Your evidence: _______________________________________________
Evidence area 3: Service users are meaningfully involved in decisions about their care and about the service. You have evidence of co-production, not just consultation.
Your evidence: _______________________________________________
Evidence area 4: You proactively seek and act on feedback. You can show a clear cycle from feedback to action to evidence of impact.
Your evidence: _______________________________________________
Evidence area 5: You have a structured approach to learning from incidents, near-misses, and complaints. Changes are embedded and sustained, not just documented.
Your evidence: _______________________________________________
Evidence area 6: You engage with research, best practice, or pilot programmes. You can show how you have applied new evidence or guidance to improve outcomes.
Your evidence: _______________________________________________
Evidence area 7: Your team culture is measurably positive. Low turnover, high training completion, positive staff survey results, and staff who speak enthusiastically about their work.
Your evidence: _______________________________________________
Evidence area 8: You work effectively with partner organisations. You can evidence collaborative working that has improved outcomes for individuals using your service.
Your evidence: _______________________________________________
Section 8 - The Night Before
You have done the work. Your policies are current. Your records are in order. Your staff know their responsibilities because you have trained them and supported them.
An inspection is not a test you can cram for. It is a snapshot of the service you provide every day. If you are providing good care, the inspection will reflect that.

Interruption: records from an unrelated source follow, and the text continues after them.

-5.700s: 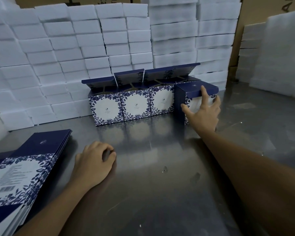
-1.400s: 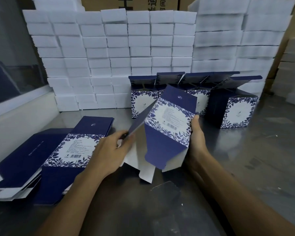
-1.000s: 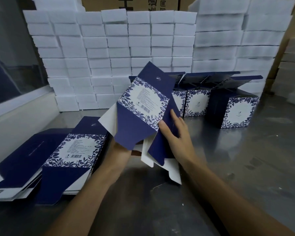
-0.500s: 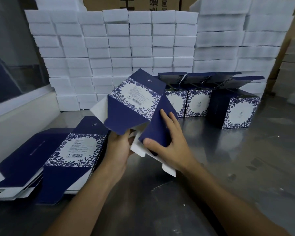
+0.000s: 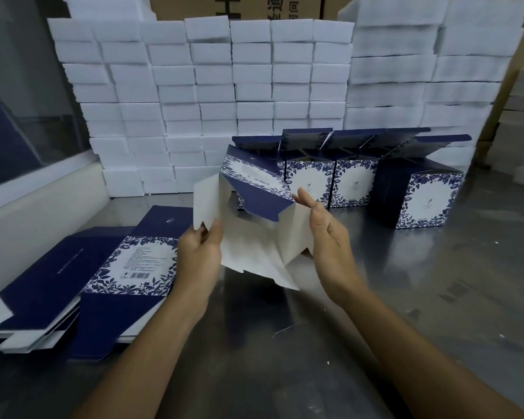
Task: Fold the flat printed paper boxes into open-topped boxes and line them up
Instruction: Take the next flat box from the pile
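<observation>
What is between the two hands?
The half-folded box, its white flaps hanging open. The left hand pinches one flap; the right hand touches the other side with straight fingers. Head view shows it.

We note a half-folded box (image 5: 254,189) — navy outside, with a blue leaf border around a white printed panel, its inner flaps plain white. The standing boxes (image 5: 354,182) repeat this scheme: white fronts framed in blue foliage, navy sides and lids. The flat blanks (image 5: 109,267) show solid navy beside a white label ringed by blue leaves. We see white foam blocks (image 5: 212,86) behind — brown cardboard above them — and a grey, reflective metal table (image 5: 436,297).
</observation>
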Action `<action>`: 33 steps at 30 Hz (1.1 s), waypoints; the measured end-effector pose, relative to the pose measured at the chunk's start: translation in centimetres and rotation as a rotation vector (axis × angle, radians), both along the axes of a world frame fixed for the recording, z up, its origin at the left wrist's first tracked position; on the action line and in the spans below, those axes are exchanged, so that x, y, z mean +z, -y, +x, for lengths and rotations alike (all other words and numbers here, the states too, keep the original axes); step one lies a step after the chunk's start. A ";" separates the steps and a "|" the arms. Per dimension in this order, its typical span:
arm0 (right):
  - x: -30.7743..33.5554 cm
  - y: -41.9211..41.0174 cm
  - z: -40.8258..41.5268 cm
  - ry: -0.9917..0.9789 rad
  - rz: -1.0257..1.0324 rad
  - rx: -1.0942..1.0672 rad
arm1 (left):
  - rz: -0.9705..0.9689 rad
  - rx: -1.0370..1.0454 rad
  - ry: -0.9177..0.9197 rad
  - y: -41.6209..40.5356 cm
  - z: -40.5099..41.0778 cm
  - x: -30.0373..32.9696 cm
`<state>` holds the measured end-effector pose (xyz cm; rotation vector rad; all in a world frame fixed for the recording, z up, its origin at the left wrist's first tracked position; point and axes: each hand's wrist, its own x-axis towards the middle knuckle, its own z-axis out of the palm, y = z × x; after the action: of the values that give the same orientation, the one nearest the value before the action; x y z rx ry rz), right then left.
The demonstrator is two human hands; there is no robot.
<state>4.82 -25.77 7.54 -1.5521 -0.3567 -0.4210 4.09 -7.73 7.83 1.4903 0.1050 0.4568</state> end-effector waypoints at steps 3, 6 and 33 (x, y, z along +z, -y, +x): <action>0.5 0.1 0.1 -0.078 0.138 0.014 | 0.008 -0.004 0.023 -0.2 -0.2 0.4; 1.0 0.4 0.1 -0.057 0.206 -0.061 | 0.035 -0.008 0.008 -0.2 -0.5 0.6; 1.7 2.4 -0.2 0.354 -0.528 -0.123 | 0.264 0.266 0.164 -1.7 -0.2 1.5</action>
<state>4.66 -28.22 9.24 -2.0216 -0.6889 -0.7444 3.88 -5.98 9.37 1.6985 0.1170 0.8312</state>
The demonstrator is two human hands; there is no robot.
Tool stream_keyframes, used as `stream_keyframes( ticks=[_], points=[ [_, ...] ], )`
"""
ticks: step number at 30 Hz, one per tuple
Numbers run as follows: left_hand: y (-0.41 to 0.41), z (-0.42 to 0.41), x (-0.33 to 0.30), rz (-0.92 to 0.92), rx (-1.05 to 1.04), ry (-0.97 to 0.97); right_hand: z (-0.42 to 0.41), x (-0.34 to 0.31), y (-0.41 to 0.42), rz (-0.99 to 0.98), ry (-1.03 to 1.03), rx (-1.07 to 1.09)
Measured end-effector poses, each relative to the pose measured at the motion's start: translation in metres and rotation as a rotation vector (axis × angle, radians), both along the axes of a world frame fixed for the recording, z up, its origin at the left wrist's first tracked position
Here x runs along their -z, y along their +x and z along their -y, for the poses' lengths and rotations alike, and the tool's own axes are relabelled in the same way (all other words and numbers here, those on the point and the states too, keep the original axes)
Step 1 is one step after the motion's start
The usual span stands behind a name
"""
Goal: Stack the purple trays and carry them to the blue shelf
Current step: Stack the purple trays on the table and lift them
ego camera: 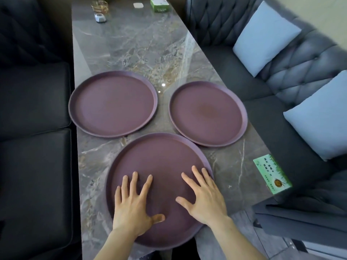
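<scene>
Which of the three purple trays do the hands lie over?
The nearest tray, at the table's near end. The left hand and right hand are spread flat over it; the far-left tray and far-right tray lie untouched.

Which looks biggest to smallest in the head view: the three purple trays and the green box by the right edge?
1. Near tray, though closeness to the camera inflates it.
2. Far-left tray.
3. Far-right tray, close to the left one.
4. Green box.

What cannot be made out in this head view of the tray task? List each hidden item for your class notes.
- Blue shelf: outside the frame.
- Near tray: partly covered by left hand and right hand.
- Green box print: too small to read.
- Glass: cut off by the top edge.
</scene>
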State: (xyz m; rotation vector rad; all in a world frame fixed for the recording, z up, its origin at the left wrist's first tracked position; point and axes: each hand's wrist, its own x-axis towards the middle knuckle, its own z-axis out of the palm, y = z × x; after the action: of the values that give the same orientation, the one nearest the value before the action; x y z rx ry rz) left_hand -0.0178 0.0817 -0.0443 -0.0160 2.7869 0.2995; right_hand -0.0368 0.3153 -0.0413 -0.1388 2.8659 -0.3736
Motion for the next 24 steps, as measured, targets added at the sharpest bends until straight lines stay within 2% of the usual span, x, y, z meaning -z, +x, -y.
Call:
stream_keyframes(
  ticks=[4,7,9,13,19,24],
  points=[
    [-0.005,-0.008,-0.007,-0.002,-0.017,-0.009,-0.006,-0.003,-0.008,0.011,-0.050,0.024],
    [-0.021,-0.008,-0.014,-0.222,-0.124,0.078,-0.022,-0.011,-0.021,-0.180,-0.119,0.153],
    [-0.040,-0.010,-0.019,-0.277,-0.211,0.118,-0.042,-0.017,-0.032,-0.271,-0.145,0.237],
    [-0.087,-0.030,-0.035,-0.254,-0.401,0.299,-0.083,-0.031,-0.061,-0.208,-0.211,0.450],
    [-0.178,-0.072,-0.043,-0.265,-0.454,0.532,-0.136,-0.042,-0.134,-0.153,-0.292,0.742],
    [-0.247,-0.100,-0.037,-0.191,-0.478,0.589,-0.174,-0.044,-0.202,-0.102,-0.411,0.864]
  ],
)
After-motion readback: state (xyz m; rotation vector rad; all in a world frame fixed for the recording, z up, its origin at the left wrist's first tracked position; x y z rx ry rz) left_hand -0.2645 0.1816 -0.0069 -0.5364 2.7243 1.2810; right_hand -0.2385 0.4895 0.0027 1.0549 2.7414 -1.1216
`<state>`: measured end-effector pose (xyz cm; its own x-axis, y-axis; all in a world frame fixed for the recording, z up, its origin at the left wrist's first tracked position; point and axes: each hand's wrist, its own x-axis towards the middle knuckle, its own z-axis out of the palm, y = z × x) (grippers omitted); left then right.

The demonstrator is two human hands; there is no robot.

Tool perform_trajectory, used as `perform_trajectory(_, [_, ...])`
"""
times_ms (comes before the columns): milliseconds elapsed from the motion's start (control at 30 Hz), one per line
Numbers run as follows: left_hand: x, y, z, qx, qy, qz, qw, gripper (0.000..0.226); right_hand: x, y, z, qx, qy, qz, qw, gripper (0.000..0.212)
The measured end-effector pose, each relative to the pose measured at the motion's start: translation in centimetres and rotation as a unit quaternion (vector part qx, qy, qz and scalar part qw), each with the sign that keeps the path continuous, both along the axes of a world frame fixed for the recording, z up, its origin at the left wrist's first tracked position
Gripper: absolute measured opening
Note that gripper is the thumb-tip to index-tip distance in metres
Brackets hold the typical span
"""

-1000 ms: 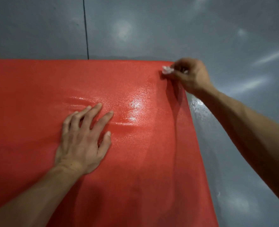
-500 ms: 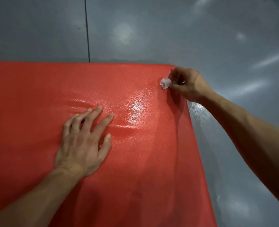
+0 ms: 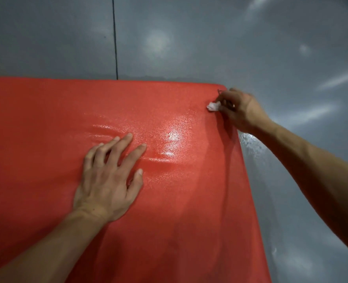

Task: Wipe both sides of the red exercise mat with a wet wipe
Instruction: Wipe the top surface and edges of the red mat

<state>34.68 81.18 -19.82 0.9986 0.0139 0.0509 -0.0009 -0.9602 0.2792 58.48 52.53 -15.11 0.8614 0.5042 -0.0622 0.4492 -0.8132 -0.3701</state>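
Note:
The red exercise mat lies flat on the floor and fills the left and lower part of the view; its surface shines wet near the middle. My left hand presses flat on the mat with fingers spread, and small wrinkles show ahead of the fingertips. My right hand is at the mat's far right corner and pinches a small crumpled white wet wipe against the mat.
A glossy grey floor surrounds the mat, with a dark seam line running away from the mat's far edge. A wet-looking patch lies on the floor just beside the mat's right edge.
My right hand with the wipe has slid a little toward me along the mat's right edge near the corner. My left hand has stayed pressed in place.

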Motion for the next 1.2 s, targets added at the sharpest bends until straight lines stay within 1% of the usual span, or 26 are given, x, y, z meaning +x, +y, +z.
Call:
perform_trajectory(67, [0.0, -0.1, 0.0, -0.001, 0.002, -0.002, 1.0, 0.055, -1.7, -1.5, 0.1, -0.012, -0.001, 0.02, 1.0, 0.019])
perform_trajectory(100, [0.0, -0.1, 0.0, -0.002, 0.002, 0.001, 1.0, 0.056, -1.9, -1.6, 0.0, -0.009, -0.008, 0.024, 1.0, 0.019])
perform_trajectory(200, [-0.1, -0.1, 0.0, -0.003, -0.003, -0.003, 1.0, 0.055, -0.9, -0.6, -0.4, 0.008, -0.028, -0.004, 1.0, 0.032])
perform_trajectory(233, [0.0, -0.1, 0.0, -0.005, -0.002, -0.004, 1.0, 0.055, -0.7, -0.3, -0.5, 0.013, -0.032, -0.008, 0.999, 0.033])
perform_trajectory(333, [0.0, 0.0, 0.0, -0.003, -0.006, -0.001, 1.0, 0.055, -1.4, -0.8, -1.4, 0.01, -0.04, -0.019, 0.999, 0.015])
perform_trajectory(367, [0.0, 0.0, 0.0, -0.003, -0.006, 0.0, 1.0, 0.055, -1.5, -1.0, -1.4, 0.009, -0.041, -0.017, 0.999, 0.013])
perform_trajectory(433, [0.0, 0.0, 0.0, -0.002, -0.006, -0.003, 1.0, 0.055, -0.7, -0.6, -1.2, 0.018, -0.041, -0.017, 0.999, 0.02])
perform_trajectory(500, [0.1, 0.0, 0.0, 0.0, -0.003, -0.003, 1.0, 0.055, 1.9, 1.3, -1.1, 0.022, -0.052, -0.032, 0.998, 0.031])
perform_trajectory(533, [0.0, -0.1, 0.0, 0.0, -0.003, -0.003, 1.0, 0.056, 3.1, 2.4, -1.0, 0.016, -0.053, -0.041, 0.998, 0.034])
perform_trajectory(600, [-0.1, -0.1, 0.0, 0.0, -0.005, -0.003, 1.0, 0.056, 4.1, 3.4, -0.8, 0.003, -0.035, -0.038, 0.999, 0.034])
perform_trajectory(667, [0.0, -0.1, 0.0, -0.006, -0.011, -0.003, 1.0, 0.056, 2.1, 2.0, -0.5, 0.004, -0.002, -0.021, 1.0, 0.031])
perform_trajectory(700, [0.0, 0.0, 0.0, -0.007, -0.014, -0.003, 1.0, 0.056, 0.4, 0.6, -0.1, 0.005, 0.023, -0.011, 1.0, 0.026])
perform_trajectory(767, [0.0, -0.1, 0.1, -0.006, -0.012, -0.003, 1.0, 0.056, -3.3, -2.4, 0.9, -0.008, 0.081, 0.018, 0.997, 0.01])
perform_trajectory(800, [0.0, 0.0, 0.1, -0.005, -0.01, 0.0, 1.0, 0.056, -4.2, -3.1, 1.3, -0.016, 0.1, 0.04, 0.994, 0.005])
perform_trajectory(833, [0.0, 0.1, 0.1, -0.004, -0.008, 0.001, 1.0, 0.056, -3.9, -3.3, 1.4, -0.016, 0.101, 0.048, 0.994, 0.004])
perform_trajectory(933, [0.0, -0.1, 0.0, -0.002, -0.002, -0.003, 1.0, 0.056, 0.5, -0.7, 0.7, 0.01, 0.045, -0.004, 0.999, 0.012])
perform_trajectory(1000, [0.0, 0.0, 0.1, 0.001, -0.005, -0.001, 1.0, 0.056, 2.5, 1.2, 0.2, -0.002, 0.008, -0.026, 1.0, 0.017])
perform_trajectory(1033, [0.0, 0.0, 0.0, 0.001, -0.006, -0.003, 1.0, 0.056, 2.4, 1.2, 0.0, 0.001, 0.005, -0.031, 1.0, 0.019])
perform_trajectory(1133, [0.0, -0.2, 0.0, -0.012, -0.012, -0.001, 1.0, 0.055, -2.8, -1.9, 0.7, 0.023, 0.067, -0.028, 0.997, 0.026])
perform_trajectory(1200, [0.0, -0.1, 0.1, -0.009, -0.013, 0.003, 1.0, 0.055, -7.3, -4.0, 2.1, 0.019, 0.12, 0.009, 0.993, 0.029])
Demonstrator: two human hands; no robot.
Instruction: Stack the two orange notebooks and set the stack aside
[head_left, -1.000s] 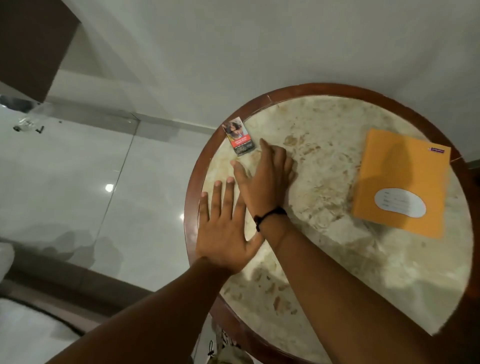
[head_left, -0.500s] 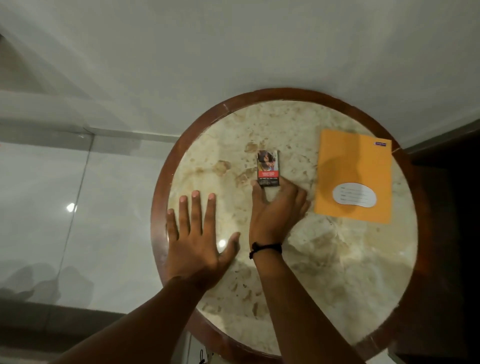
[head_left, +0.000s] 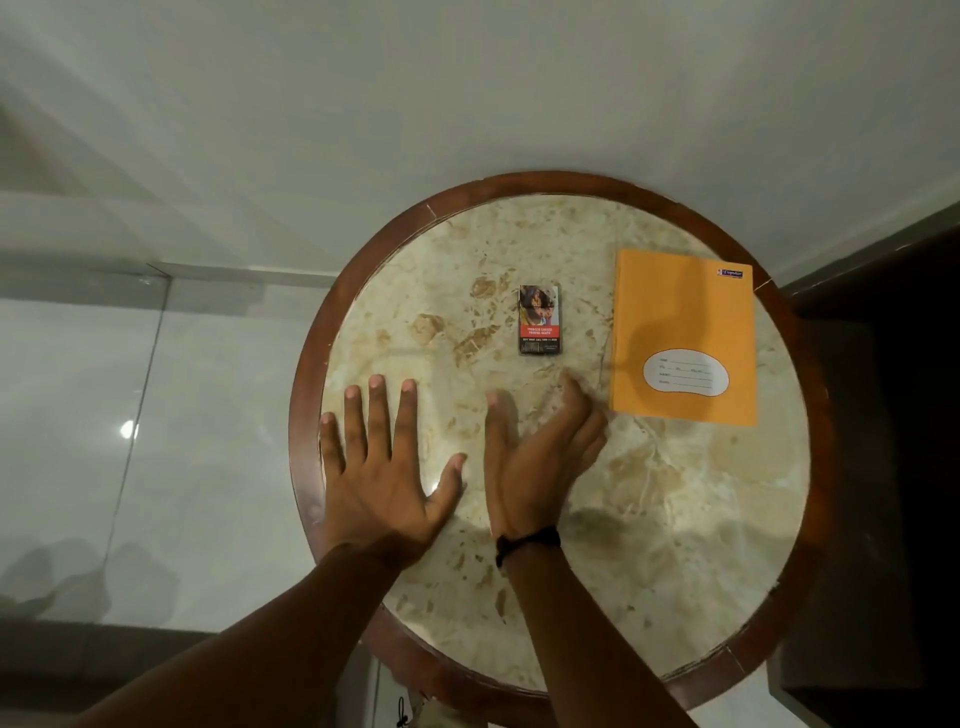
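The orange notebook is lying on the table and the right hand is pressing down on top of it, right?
Not quite. The head view shows the orange notebook lying on the table, but the right hand isn't on it. That hand is over bare marble to the notebook's left, below the small box, holding nothing. The left hand lies flat near the table's left edge.

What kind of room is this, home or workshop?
Likely a lived-in room, a home or hotel, not a workshop: a small round marble-topped table with a wood rim, against a plain white wall, on glossy floor tiles. An orange notebook and a cigarette pack lie on it.
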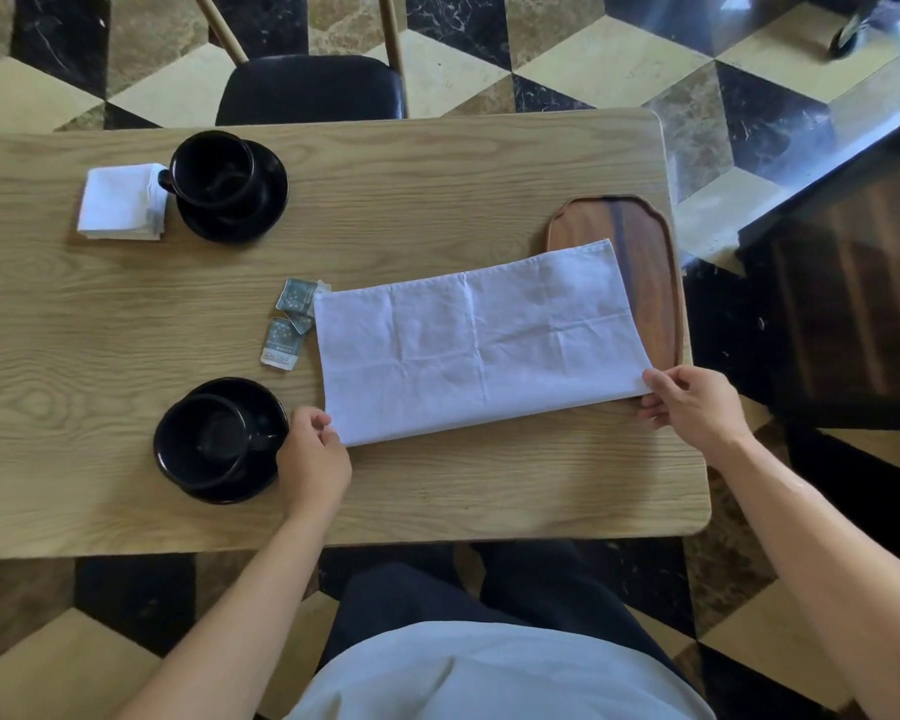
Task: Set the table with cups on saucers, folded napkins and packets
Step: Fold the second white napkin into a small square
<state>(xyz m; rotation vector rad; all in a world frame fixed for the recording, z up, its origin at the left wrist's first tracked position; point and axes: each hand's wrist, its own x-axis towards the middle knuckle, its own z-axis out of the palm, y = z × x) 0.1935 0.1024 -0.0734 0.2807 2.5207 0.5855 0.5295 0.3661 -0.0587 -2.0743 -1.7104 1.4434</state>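
Both hands pinching near corners of napkin (pixel 476 340): left (pixel 315 454), right (pixel 689 407); far edge overlapping tray (pixel 640 236); bare tabletop (pixel 489 491) nearside

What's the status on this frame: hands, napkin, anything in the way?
Left hand and right hand pinch near corners of half-folded napkin. Napkin overlaps wooden tray; packets at its left edge. Near cup beside left hand.

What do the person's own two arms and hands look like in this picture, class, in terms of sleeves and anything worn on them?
Both forearms are bare up to the picture's lower edge; no sleeve shows. The left hand and the right hand wear no glove, and no ring, watch or bracelet shows. Between the arms appear a pale grey top and dark navy trousers.
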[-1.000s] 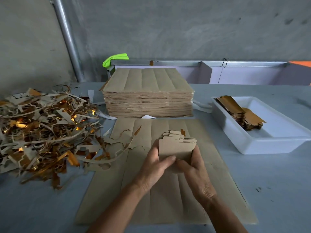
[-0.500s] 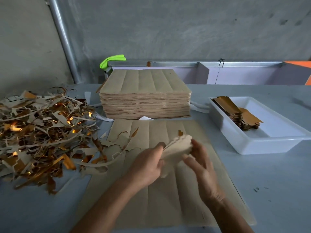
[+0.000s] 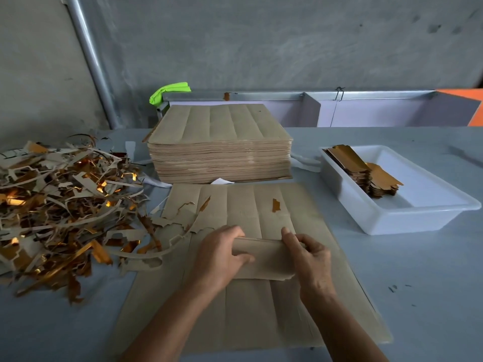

Trust your staff. They are the ones who deliver the care and they are the ones who will speak to the inspector. If they are well-trained, well-supervised, and well-supported, they will represent your service with confidence.
Set your alarm. Lay your clothes out. Get a proper night's sleep.
You became a Registered Manager because you care about doing this well. That has not changed because an inspector is coming. Go and show them.